_TASK PROMPT_. Go through the data from its first line and retype each line, stopping once the line containing "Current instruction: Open" has been retyped.
════════════════════
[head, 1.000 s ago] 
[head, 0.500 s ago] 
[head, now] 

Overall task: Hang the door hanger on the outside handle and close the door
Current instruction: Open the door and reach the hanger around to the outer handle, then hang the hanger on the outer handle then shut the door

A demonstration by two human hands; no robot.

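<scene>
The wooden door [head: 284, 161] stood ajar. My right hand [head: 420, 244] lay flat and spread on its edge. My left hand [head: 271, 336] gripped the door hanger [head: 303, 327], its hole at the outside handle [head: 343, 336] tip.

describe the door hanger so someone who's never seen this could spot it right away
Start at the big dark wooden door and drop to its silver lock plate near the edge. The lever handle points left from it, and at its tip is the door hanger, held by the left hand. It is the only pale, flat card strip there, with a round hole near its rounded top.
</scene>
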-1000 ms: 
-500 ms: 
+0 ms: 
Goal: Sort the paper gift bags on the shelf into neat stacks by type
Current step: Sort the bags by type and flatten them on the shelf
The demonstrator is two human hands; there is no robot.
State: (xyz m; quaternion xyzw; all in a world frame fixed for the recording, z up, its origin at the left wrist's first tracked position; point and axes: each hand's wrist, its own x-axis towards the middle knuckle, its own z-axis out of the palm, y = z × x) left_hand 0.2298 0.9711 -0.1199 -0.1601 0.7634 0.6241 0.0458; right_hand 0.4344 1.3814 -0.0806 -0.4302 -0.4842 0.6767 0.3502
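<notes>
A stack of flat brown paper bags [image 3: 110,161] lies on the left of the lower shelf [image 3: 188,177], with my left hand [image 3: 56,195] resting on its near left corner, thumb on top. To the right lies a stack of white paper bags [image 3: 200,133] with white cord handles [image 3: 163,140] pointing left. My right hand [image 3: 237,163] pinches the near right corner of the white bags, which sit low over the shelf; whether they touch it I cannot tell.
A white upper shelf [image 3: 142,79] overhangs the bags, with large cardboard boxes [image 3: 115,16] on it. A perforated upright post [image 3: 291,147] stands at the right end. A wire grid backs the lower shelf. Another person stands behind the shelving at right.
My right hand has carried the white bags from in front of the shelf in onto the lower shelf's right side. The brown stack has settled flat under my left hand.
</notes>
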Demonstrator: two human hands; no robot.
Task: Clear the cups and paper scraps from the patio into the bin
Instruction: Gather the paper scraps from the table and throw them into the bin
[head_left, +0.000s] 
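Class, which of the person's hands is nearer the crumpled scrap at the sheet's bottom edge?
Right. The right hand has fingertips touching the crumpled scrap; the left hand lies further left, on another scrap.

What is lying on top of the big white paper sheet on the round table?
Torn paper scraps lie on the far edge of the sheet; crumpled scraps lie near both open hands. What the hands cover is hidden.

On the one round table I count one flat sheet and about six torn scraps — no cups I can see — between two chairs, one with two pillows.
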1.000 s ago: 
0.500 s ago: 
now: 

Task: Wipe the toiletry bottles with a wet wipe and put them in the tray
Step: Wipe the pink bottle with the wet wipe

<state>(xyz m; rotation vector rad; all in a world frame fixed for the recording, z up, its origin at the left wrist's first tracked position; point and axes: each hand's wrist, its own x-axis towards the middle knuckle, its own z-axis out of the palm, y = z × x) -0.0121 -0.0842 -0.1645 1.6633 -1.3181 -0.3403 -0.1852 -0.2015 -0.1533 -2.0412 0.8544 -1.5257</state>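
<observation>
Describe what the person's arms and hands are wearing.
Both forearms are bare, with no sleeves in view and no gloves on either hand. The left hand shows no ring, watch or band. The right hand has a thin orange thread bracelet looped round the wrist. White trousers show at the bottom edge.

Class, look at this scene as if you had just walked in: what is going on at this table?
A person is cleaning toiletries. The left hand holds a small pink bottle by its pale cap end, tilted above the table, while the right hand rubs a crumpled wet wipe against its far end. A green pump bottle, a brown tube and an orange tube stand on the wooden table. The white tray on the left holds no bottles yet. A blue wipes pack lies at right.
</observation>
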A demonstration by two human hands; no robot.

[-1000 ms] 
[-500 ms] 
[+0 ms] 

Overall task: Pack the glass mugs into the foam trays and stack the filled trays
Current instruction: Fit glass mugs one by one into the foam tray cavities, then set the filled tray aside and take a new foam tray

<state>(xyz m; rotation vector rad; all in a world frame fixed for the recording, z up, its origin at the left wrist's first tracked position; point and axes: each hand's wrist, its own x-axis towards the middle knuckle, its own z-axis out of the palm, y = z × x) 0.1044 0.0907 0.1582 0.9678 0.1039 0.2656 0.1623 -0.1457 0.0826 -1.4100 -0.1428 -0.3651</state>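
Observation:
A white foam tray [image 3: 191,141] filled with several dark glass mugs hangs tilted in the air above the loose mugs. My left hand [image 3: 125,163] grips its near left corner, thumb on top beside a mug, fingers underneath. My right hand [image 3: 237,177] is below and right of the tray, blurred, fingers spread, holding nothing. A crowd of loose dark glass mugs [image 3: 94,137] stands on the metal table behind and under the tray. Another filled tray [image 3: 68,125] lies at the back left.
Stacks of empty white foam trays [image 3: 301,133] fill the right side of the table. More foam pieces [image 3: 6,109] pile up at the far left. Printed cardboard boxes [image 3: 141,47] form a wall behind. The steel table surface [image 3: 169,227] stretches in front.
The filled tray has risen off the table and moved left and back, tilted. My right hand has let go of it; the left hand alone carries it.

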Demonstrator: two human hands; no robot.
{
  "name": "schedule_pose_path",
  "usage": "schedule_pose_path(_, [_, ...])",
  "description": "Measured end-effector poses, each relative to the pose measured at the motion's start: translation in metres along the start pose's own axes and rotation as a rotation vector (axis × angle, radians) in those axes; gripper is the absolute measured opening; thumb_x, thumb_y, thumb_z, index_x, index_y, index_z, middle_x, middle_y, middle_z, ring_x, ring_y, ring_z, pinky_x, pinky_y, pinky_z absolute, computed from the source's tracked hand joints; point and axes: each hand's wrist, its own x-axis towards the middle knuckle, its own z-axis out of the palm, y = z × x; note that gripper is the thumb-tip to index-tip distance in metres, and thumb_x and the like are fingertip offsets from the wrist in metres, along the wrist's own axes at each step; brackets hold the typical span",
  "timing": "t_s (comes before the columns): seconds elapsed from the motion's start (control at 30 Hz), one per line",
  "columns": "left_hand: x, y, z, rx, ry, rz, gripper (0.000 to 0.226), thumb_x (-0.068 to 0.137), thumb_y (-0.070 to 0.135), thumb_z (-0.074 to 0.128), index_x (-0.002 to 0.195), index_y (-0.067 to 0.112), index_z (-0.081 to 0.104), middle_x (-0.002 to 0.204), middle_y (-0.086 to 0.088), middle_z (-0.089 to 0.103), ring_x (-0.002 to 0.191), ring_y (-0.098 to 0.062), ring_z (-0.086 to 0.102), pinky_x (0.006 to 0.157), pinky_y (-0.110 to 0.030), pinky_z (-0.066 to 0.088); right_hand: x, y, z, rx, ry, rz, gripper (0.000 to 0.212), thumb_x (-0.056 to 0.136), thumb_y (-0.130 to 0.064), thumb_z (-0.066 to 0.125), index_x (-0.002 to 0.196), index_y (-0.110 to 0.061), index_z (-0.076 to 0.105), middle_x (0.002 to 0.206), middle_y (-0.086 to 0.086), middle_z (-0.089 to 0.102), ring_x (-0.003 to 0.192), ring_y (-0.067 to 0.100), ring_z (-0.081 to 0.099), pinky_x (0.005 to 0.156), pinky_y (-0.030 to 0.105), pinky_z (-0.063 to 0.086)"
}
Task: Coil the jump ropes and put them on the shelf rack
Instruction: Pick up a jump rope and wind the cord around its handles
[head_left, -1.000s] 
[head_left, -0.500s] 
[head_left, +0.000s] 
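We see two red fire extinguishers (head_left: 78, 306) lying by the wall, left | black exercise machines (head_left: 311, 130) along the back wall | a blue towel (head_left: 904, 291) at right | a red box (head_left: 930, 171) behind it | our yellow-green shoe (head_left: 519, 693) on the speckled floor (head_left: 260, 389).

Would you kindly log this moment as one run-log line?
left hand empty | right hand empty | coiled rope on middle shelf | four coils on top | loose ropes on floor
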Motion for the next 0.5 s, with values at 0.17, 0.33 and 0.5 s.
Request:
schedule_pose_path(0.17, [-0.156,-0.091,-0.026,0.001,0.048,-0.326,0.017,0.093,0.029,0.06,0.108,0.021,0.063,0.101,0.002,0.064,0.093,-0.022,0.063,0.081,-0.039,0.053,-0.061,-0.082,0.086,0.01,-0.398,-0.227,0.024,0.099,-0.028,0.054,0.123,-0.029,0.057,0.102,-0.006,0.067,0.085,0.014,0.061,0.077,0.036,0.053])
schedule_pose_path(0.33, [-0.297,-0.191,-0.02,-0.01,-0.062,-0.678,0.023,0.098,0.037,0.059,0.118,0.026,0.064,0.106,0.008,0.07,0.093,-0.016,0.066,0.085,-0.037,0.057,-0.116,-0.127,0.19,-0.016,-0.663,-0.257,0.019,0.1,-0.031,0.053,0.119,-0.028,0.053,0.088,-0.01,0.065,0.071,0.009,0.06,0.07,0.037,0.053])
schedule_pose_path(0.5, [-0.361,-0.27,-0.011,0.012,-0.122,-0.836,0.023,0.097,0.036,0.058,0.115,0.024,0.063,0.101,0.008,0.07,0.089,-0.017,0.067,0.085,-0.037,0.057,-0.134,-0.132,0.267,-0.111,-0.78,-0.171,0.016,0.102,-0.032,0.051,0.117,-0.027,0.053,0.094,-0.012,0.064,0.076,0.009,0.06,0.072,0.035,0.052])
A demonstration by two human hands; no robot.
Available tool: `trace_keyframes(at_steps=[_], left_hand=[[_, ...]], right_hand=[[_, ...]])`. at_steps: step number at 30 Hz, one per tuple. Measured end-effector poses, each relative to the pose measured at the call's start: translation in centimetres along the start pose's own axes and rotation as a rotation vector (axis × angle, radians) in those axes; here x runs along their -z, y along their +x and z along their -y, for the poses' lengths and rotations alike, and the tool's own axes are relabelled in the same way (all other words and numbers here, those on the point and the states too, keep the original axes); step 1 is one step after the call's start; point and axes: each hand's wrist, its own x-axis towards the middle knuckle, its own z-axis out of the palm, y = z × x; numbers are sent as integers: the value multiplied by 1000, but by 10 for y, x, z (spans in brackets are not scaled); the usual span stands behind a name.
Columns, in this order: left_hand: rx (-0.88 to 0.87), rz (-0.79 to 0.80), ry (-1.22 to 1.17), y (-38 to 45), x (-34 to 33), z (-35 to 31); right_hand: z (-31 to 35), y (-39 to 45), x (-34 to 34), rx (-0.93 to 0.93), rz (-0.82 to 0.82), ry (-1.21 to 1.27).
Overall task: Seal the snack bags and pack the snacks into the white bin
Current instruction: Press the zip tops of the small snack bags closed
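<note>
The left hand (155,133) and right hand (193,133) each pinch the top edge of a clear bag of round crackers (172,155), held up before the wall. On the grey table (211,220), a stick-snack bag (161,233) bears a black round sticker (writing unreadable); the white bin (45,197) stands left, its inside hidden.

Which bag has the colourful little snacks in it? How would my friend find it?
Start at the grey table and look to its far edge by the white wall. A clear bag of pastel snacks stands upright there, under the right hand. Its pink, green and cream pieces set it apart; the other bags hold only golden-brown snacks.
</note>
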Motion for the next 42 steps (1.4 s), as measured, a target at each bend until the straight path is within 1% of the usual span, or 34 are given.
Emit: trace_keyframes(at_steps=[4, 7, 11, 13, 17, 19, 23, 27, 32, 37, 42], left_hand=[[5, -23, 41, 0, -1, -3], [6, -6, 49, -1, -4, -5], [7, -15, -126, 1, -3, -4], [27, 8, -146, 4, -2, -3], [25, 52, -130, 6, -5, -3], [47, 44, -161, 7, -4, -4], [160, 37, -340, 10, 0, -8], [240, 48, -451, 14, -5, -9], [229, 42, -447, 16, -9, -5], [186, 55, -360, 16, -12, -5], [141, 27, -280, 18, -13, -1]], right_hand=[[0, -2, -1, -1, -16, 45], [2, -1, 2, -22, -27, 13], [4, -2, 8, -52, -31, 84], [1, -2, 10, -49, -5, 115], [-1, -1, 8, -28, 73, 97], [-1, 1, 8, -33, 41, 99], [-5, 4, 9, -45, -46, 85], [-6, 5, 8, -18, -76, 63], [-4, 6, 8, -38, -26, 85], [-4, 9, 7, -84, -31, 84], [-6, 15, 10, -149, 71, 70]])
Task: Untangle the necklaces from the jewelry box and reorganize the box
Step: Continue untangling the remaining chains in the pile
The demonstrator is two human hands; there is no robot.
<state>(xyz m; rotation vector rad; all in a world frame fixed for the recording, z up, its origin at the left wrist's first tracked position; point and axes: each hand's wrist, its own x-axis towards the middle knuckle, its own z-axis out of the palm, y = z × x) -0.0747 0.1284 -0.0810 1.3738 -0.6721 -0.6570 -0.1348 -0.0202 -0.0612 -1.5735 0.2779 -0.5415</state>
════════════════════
_RESPONSE TO THE EXERCISE_.
[head, 1.000 s ago] 
[head, 0.500 s ago] 
[head, now] 

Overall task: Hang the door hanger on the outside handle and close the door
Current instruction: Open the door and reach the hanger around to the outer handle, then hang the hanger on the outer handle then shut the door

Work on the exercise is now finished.